The SHBP has established
minimum coverage requirements and operating standards for all participating
HMOs that safeguard our members and make it easier to compare and choose between
plans. The following is not a benefit summary but a listing of benefit coverages
for which the SHBP has imposed a mandatory expectation or requirement. Operating
Standards Include:
- All physician referrals
will be valid for a minimum of 90 days from the date of authorization.
- Certain treatments requiring
numerous visits (e.g., chemotherapy) shall not require repeated referrals.
- Member packets must
include a Schedule of Benefits which will provide a list of covered services,
benefit limitations and benefit exclusions, and appropriate definitions.
- The HMO will notify
the State and members prior to any proposed changes in the provider network,
including facilities, that alter member access to providers or services.
- There shall be no pre-existing
condition restrictions.
- Network within network
referral restrictions will not be permitted.
- Right to change Primary
Care Providers must be permitted on at least a monthly basis.
- Scope of services covered
under the well-woman OB/GYN provisions must be clearly defined, including
the explicit services which must be authorized by the member's PCP. It is
required that two or more well-woman OB/GYN examinations be available during
the Benefit Plan Year (July 1 to June 30), and that a well-woman mammogram
not require a PCP authorization.
- HMO members must be
permitted to self-refer to network mental health and substance abuse practitioners.
- Extension of health
benefits must be made at no cost to totally disabled members who do not elect
COBRA coverage and to those whose coverage terminates at the end of the COBRA
continuation period including cessation of premium payments. The extension
is made available to those members who are totally disabled on the date their
coverage terminates and need not require hospital confinement, and is only
applicable to expenses incurred in the treatment of the disabling condition.
The extension period will end on the earliest of:
Emergency
The following definition
for emergency care will be adhered to by all plans:
- Emergency means a
medical condition manifesting itself by acute symptoms of sufficient severity
(including severe pain) such that a prudent layperson (including the parent
of a minor child or the guardian of a disabled individual), who possesses
an average knowledge of health and medicine, could reasonably expect the
absence of immediate medical attention to result in:
- placing the health
of the individual (or, with respect to a pregnant woman, the health
of the woman or her unborn child) in serious jeopardy;
- serious impairment
to bodily function; or
- serious dysfunction
of any bodily organ or part.
There will be a $35 maximum
copayment for emergency room services; waived if admitted.

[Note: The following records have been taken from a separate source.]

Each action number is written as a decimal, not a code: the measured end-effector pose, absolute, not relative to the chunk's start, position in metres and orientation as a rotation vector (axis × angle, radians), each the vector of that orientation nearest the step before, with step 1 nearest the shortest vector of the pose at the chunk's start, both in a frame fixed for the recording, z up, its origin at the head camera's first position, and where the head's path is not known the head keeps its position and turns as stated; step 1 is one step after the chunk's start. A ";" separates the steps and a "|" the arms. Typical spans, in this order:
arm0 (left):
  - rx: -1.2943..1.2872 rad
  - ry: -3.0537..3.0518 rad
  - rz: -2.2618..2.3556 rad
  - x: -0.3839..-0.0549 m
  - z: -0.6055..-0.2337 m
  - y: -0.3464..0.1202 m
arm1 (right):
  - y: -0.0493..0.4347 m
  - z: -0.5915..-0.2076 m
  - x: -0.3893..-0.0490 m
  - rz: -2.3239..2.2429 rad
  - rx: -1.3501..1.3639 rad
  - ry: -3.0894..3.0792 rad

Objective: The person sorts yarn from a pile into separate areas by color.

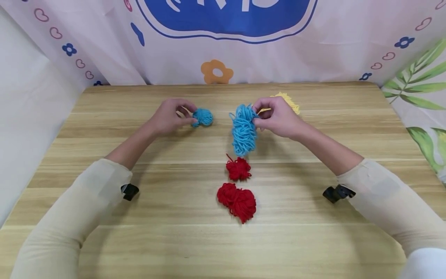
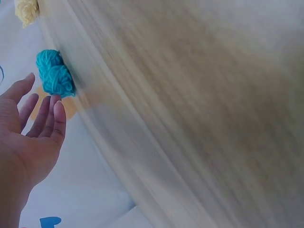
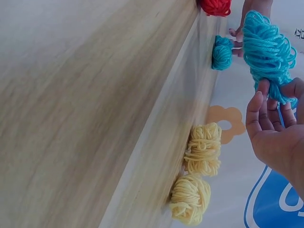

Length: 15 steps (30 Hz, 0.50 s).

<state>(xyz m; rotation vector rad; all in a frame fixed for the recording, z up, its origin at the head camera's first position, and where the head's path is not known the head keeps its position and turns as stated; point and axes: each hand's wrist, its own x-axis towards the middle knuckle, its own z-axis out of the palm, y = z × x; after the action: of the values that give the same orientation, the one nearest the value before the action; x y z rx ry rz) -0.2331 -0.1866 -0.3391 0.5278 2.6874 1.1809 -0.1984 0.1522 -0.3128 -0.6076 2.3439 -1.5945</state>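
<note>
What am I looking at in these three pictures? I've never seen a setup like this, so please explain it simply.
There's no robot here, just a person's bare left hand and right hand at a wooden table. One picture looks forward and down from the person's head; the other two are taken from the left and right wrists, so the table looks tilted. The right hand pinches a larger blue yarn bundle, raised off the table. The left hand has its fingertips at a smaller blue bundle lying on the table. Red yarn lies nearer the person, and yellow yarn lies farther back, partly hidden by the right hand in the head view.
</note>
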 end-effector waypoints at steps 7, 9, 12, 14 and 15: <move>0.569 2.688 1.219 -0.226 -0.338 -0.185 | 0.146 -0.315 -0.203 -1.607 -0.599 2.354; 0.585 2.692 1.222 -0.224 -0.338 -0.184 | 0.144 -0.315 -0.204 -1.612 -0.587 2.361; 0.592 2.686 1.225 -0.222 -0.338 -0.184 | 0.142 -0.315 -0.205 -1.611 -0.570 2.371; 0.587 2.681 1.225 -0.220 -0.337 -0.184 | 0.141 -0.315 -0.206 -1.603 -0.560 2.377; 0.588 2.679 1.226 -0.219 -0.337 -0.184 | 0.140 -0.315 -0.207 -1.598 -0.556 2.380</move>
<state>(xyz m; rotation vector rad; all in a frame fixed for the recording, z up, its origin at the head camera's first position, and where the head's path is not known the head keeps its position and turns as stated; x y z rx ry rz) -0.2191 -0.1845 -0.3370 0.5881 2.6790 1.2262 -0.2069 0.1400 -0.3151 -0.5558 2.3800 -1.5977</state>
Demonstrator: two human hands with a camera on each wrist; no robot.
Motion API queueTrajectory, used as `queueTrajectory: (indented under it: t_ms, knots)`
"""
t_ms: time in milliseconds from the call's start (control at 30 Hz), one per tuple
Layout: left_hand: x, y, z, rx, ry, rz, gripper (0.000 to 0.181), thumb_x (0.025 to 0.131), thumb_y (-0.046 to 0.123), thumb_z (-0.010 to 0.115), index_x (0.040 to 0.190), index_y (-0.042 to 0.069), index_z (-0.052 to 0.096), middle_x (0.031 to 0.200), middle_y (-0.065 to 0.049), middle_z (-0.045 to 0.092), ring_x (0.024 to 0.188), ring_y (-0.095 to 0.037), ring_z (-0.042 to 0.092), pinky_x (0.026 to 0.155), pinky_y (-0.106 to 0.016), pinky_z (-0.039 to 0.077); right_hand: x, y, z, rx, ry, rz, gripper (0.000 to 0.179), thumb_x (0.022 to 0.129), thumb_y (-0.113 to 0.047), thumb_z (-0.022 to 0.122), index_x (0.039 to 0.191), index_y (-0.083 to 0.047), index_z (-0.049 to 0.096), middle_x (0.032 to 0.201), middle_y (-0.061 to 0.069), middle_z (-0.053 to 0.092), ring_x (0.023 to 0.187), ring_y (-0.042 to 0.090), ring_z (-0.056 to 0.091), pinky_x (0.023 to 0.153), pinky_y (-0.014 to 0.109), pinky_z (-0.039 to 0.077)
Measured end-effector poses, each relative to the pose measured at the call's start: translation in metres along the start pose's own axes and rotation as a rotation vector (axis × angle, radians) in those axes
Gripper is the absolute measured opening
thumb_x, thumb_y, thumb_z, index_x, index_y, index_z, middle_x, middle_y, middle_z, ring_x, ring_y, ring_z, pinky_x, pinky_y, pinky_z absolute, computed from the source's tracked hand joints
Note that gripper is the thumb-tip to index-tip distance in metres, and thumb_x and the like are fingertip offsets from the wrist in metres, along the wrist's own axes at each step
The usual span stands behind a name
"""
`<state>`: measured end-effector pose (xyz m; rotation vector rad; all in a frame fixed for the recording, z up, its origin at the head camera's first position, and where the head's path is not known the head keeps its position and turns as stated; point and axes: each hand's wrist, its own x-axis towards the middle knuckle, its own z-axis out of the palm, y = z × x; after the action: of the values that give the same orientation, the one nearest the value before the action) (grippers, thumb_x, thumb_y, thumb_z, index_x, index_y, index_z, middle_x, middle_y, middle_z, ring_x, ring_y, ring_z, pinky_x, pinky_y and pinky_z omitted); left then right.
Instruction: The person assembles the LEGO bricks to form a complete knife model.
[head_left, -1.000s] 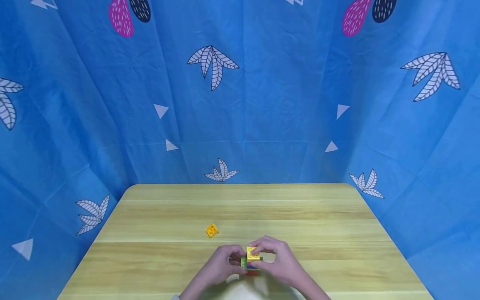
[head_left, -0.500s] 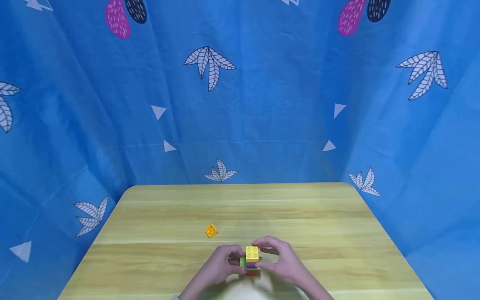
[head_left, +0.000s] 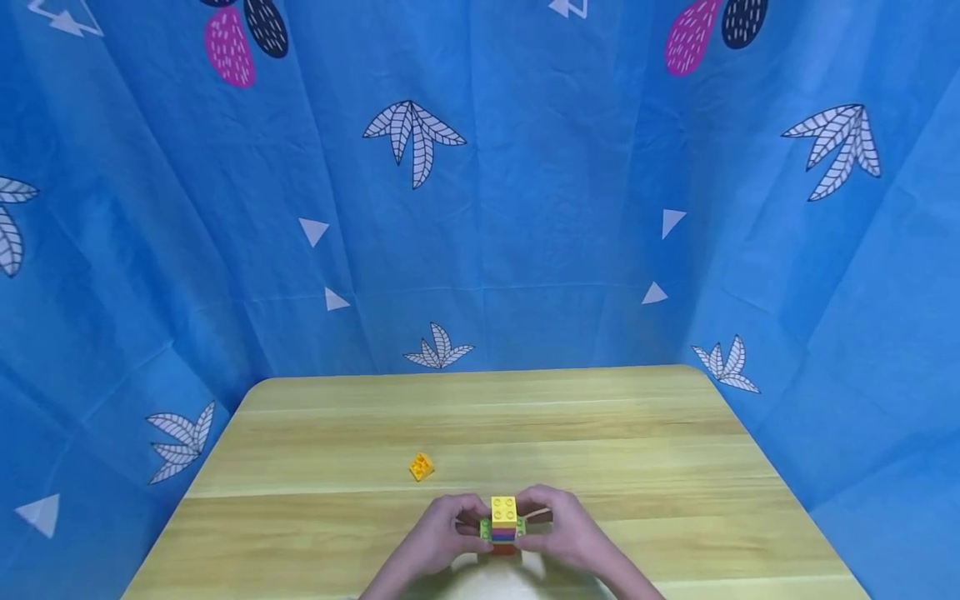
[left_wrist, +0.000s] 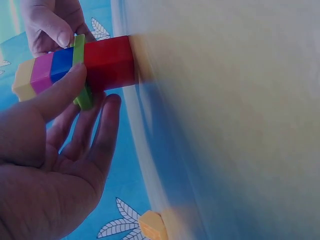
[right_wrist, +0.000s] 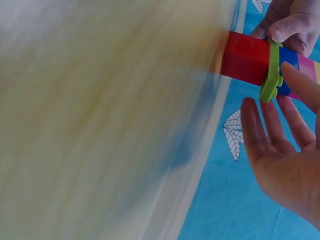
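A stack of toy building bricks stands upright on the table, its yellow brick [head_left: 504, 510] on top. Below that come a pink brick [left_wrist: 41, 70], a blue brick [left_wrist: 61, 64], a wider green plate [left_wrist: 79, 50] and a red brick [left_wrist: 110, 62] at the bottom. The green plate sticks out on both sides. My left hand [head_left: 446, 533] holds the stack from the left, thumb over the plate's end and fingers behind. From the right, my right hand [head_left: 558, 529] grips it at the plate's level, thumb in front. Neither hand touches the yellow brick.
A loose orange-yellow brick [head_left: 422, 467] lies tipped on the wooden table [head_left: 600, 433], beyond my left hand and with its hollow side showing. Blue patterned cloth [head_left: 525, 208] hangs behind the table and along both sides.
My right fingers have left the top of the yellow brick and come down to the stack's right side. The left hand keeps its hold. The head view has shifted slightly.
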<state>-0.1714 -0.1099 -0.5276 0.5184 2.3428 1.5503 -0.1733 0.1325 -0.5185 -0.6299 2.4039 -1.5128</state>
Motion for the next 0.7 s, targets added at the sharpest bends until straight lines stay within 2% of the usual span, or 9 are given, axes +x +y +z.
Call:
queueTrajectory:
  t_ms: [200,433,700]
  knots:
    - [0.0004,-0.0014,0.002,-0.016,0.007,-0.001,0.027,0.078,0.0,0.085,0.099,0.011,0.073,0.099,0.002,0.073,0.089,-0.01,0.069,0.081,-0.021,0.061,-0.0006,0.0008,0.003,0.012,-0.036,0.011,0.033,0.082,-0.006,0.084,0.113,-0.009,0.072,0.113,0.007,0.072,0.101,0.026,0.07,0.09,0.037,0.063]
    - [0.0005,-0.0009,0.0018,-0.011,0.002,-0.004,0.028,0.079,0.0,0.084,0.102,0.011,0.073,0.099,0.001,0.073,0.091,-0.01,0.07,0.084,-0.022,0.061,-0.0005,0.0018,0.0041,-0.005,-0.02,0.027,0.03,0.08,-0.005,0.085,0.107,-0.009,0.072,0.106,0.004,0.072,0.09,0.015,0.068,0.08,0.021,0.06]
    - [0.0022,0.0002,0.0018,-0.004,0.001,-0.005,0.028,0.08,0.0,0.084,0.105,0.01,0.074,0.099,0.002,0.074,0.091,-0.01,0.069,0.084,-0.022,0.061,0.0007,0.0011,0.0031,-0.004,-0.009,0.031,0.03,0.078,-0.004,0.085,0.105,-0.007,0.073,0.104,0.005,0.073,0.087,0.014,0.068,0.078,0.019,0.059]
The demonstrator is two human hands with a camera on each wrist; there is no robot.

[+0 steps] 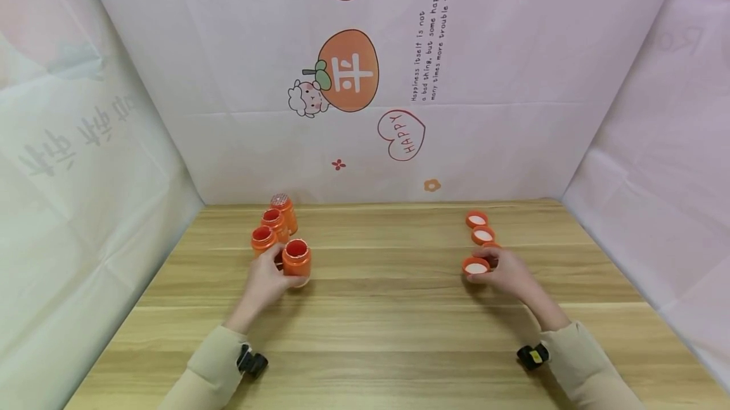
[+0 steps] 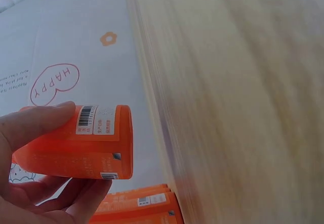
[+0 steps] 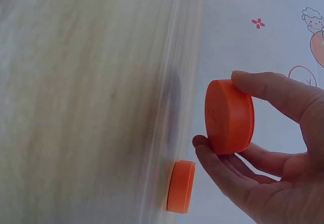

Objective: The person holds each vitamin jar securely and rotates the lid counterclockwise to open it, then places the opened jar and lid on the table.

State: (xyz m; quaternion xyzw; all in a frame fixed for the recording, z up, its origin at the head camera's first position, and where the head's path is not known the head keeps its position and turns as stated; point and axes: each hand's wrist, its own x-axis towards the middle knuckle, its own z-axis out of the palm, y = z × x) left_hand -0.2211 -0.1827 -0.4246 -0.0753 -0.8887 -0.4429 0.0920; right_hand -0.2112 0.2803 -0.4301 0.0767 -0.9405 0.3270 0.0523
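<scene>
An orange bottle, uncapped and upright, is gripped by my left hand between thumb and fingers. The left wrist view shows its barcode label, and the bottle is held off the table. On the right, my right hand pinches an orange cap with its white inside facing up. Seen from the right wrist, that cap is also off the table, between thumb and fingertips.
Several more orange bottles stand in a row at the table's back left. Other orange caps lie in a line at the back right, one partly hidden by the right hand. A printed white cloth rises behind the wooden table.
</scene>
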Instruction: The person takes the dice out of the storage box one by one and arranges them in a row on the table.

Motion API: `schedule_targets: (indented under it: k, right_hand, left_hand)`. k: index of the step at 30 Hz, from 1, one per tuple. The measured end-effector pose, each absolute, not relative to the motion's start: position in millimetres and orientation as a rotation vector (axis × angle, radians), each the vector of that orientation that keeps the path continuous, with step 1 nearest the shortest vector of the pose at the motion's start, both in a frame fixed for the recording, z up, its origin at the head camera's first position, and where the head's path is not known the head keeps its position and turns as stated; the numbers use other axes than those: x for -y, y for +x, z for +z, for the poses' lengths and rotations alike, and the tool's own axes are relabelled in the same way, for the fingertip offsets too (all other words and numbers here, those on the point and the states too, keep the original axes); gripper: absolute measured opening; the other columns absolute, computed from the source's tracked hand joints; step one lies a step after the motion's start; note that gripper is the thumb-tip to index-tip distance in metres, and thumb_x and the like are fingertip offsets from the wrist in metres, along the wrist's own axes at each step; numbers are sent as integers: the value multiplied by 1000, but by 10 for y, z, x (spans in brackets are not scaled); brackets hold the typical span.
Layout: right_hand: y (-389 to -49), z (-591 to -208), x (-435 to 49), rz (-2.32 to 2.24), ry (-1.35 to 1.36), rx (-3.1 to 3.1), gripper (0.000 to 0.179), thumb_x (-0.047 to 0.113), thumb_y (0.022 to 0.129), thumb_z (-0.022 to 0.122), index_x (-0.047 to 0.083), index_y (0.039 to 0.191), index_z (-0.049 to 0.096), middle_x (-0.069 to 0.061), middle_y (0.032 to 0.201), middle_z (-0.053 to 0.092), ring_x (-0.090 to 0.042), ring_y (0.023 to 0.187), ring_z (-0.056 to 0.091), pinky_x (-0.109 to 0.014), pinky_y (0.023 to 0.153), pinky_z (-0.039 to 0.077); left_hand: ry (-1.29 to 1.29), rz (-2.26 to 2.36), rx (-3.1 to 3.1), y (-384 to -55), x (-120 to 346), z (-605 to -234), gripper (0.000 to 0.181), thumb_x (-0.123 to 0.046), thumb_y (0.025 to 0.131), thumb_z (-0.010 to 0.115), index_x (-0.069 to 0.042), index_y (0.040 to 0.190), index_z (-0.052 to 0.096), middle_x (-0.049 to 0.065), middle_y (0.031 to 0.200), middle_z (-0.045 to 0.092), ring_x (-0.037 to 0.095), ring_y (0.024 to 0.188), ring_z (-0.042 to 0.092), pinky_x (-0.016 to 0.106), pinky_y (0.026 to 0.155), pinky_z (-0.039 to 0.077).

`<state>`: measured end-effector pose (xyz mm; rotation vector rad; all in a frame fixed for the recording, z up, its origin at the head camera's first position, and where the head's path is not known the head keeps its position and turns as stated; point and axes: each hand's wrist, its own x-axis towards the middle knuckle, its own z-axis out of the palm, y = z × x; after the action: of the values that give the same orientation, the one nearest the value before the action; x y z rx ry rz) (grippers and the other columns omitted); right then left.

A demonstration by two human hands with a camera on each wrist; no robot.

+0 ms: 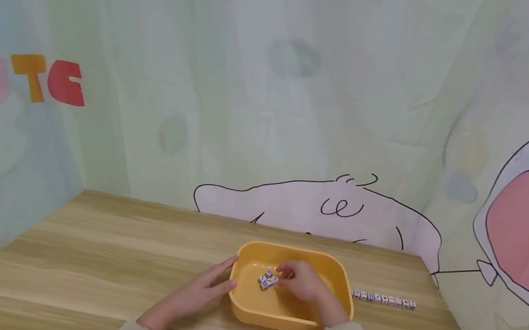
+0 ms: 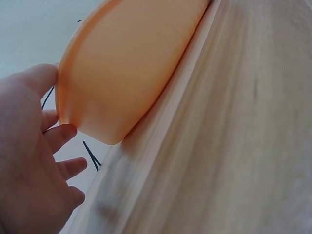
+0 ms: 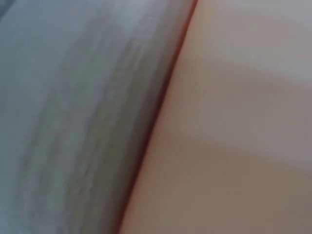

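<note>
A yellow-orange plastic basin [image 1: 287, 323] stands on the wooden table, with a small cluster of white dice [image 1: 267, 281] on its floor, left of the middle. My left hand [image 1: 201, 288] rests against the basin's left end. In the left wrist view the thumb and a finger of the left hand [image 2: 27, 141] touch the basin [image 2: 126, 63] at its rim and outer wall, the other fingers loosely bent. Over the basin my right hand [image 1: 304, 282] reaches down, fingers bent, fingertips right at the dice; I cannot tell whether they pinch a die.
A straight row of dice [image 1: 385, 300] lies on the table [image 1: 130, 247] just right of the basin. Behind the table hangs a printed curtain [image 1: 251, 104] with cartoon drawings. Blurred close surfaces fill the right wrist view.
</note>
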<state>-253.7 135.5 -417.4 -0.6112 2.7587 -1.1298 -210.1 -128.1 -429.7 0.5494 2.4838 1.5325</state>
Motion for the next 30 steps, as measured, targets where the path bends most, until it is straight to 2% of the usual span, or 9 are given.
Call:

- With respect to emergency
services furnished in a hospital emergency department, a health plan shall
not require prior authorization for the provision of such services if the
member arrived at the emergency medical department with symptoms that reasonably
suggested an emergency condition based on the judgment of a prudent layperson,
regardless of whether the hospital was affiliated with the Health Maintenance
Organization. All procedures performed during the evaluation (triage) and
treatment of an emergency medical condition shall be covered by the Health
Maintenance Organization. Minimum Coverage Requirements
Minimum
Coverage Requirements
Benefit standards include:
- Routine office visit
copayments will be $5.
- All plans will cover
chiropractor visits up to a maximum of 20.
- $100 will be the maximum
annual copayment for medical appliances and durable equipment.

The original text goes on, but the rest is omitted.